Maturana: Perché, per un istante, vediamo il mondo da un punto di vista nuovo senza sentirci minacciati.

Io: Quindi l'umorismo non è soltanto divertimento?

Maturana: No. L'umorismo è un atto creativo. È il momento in cui una stessa configurazione di relazioni viene vista in un dominio diverso e, improvvisamente, acquista un significato nuovo.


Io: È un po' come la poesia?

Maturana: Esattamente.

La poesia, l'umorismo e la riflessione appartengono alla stessa famiglia.

Tutti e tre permettono di vedere ciò che prima non vedevamo.

Non perché fosse nascosto.

Perché non era ancora emerso nel nostro osservare.


Io: Quindi non scopriamo qualcosa che esisteva già?

Maturana: No.

Lo portiamo all'esistenza nel nostro osservare.

Ed è questo il miracolo quotidiano del vivere umano.


Io: Ma allora perché tante persone perdono questa capacità?

Maturana: Perché sostituiscono il desiderio di comprendere con il desiderio di avere ragione.

Quando compare la competizione come modo di convivere, l'umorismo diventa pericoloso.

La poesia diventa inutile.

La riflessione rallenta.

E allora nasce la ricerca della verità assoluta.


Io: Cioè vogliamo dimostrare che siamo migliori degli altri?

Maturana: Sì.

E quando accade questo non stiamo più vivendo nell'amore.

Stiamo vivendo nel confronto.


Io: Per questo chi si sente sempre nel giusto ride poco?

Maturana: Perché non può più ridere di sé.

E quando una persona non riesce più a ridere di sé, ha iniziato a difendere un'immagine.

Non sta più osservando il proprio vivere.

Lo sta proteggendo.


Io: E la vergogna?

Maturana: Anche la vergogna può essere preziosa.

Quando nasce dall'osservazione di ciò che facciamo, non ci umilia.
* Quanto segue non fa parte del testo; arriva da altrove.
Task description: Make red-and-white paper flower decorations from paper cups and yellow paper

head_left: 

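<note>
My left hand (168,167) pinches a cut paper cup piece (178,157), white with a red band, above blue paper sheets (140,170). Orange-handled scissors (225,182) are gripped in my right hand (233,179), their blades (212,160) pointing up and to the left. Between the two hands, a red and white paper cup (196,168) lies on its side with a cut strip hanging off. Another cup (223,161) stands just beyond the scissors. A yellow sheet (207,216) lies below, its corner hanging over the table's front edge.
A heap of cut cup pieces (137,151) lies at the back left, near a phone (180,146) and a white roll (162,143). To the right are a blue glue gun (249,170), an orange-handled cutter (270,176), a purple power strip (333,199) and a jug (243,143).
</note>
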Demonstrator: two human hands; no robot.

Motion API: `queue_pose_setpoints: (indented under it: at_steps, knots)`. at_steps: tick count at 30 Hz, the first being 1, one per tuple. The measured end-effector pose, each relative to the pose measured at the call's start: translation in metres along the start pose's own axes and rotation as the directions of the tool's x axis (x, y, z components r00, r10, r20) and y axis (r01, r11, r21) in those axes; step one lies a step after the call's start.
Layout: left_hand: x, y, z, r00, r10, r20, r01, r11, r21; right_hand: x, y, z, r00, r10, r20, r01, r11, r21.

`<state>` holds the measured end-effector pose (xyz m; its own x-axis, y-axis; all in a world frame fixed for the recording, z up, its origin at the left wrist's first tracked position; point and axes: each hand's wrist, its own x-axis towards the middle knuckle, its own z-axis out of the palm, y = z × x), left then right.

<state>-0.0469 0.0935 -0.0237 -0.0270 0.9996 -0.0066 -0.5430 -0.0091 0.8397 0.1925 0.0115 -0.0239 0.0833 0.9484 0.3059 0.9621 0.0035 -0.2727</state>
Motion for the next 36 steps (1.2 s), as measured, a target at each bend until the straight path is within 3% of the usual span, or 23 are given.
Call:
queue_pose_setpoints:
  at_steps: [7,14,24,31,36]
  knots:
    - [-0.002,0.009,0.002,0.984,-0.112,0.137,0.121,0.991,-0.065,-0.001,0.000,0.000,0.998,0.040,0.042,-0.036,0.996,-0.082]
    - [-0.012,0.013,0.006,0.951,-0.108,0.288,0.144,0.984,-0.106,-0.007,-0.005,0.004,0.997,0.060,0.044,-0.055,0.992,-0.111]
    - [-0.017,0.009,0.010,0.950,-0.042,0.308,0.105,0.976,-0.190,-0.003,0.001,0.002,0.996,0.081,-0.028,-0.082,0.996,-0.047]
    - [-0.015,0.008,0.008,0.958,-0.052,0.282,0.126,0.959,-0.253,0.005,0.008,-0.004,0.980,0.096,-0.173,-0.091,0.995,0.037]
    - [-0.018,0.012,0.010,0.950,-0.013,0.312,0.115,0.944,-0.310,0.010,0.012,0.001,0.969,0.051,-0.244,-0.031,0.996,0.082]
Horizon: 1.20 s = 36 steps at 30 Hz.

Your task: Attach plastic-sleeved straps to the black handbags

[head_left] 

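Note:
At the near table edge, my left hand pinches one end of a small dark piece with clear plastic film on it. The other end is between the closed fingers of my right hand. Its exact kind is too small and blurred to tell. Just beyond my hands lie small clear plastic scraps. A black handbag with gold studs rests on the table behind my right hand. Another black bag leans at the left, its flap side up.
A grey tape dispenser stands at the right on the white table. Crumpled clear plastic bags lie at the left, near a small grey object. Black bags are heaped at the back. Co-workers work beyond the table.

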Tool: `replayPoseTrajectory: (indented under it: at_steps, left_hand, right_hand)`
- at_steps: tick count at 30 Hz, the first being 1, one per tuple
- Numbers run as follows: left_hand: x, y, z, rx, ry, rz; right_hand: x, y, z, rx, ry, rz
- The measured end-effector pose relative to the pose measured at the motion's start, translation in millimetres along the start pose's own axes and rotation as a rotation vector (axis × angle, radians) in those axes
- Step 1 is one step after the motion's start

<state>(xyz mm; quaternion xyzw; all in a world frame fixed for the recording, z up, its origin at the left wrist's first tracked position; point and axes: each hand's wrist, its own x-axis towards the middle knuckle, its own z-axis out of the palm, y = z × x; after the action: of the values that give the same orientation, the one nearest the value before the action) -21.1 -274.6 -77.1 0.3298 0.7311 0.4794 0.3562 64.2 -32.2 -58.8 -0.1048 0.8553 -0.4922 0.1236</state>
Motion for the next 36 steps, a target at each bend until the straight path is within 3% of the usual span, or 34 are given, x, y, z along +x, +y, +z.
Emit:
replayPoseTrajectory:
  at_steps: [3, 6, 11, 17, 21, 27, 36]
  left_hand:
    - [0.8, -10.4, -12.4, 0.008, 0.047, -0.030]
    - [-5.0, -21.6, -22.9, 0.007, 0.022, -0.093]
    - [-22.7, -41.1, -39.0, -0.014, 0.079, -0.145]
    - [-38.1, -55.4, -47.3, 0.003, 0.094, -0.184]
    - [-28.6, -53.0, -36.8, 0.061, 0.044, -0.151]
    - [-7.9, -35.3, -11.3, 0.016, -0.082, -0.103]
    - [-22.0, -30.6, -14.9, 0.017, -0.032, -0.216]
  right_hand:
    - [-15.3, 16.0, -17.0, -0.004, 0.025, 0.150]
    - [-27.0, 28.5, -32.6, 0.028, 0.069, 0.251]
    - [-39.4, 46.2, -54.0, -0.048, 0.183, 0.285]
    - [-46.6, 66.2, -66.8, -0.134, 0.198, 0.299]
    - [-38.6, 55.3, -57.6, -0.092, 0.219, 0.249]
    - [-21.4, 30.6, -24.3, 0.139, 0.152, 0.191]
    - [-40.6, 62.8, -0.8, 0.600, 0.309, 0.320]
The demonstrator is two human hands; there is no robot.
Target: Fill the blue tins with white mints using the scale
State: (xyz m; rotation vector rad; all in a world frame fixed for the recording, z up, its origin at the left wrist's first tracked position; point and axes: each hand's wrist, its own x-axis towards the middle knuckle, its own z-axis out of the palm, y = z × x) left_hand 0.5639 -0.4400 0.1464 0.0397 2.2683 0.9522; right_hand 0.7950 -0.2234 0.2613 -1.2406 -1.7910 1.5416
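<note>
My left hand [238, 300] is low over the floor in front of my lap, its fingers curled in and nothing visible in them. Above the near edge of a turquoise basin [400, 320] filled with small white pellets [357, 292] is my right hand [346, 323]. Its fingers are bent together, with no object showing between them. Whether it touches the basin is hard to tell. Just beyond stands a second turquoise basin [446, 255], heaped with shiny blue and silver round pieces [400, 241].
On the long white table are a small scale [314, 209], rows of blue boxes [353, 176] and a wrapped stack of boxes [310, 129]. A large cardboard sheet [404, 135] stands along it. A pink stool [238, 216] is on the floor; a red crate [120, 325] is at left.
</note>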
Ci restituisce a noi stessi.

Ci ricorda che possiamo imparare.


Io: Quindi il problema non è sbagliare.

Maturana: No.

Il problema è smettere di osservare.

Quando smettiamo di osservare, smettiamo anche di trasformarci.


Io: Molti dicono: "Non volevo farlo."

Maturana: Eppure lo hanno fatto.

Ogni azione conserva qualcosa che, in quel momento, la persona desidera conservare.

Anche quando afferma il contrario.

Non esiste un fare privo di un sentire che lo renda possibile.


Io: Quindi siamo sempre responsabili?

Maturana: Responsabili, sì.

Colpevoli, non necessariamente.

Responsabili significa riconoscere che ogni nostro agire nasce dai nostri desideri, dai nostri timori, dalle nostre preferenze.

Se vediamo questo, possiamo cambiare.

Se lo neghiamo, continueremo a ripetere gli stessi gesti.


Io: Allora la libertà nasce quando osservo ciò che desidero?

Maturana: Esatto.

La libertà non consiste nel fare qualsiasi cosa.

Consiste nel poter vedere il desiderio da cui nasce il proprio fare.

Solo allora puoi domandarti:

"È davvero questo che desidero conservare?"


Io: Alla fine di tutto il tuo libro continuo ad avere una sensazione strana.

È come se tutte le domande tornassero sempre verso di noi.

Maturana sorride.

Maturana: Perché è proprio così.

Noi cerchiamo risposte sul mondo.

Poi scopriamo che il mondo appare mentre lo osserviamo.

Cerchiamo il fondamento del conoscere.

Poi scopriamo che il fondamento siamo noi che conosciamo.

Alla fine comprendiamo qualcosa di sorprendente.


Io: Che cosa?

Maturana: Che noi siamo, contemporaneamente, la domanda, il cammino per rispondervi e la risposta.

E forse è proprio questo il tratto più profondamente umano del nostro vivere: continuare a domandarci come facciamo ciò che facciamo, senza perdere la capacità di sorridere di noi stessi mentre lo stiamo facendo.